* _Work request_:
The whole listing below is to be returned without alteration.

═════ Dataset content ═════

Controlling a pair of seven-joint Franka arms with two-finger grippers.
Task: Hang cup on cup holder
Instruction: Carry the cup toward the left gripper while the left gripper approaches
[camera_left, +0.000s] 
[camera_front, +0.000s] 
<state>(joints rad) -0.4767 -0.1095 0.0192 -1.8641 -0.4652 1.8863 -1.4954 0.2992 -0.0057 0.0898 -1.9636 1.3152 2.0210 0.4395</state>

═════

* _Answer_:
Controlling a pair of seven-joint Franka arms with two-finger grippers.
Task: Hang cup on cup holder
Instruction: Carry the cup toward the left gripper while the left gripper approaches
[camera_left, +0.000s] 
[camera_front, +0.000s] 
<state>(joints rad) -0.4767 -0.1095 0.0192 -1.8641 -0.4652 1.8863 -1.4954 0.2992 -0.0057 0.0898 -1.9636 1.3152 2.0210 0.4395</state>

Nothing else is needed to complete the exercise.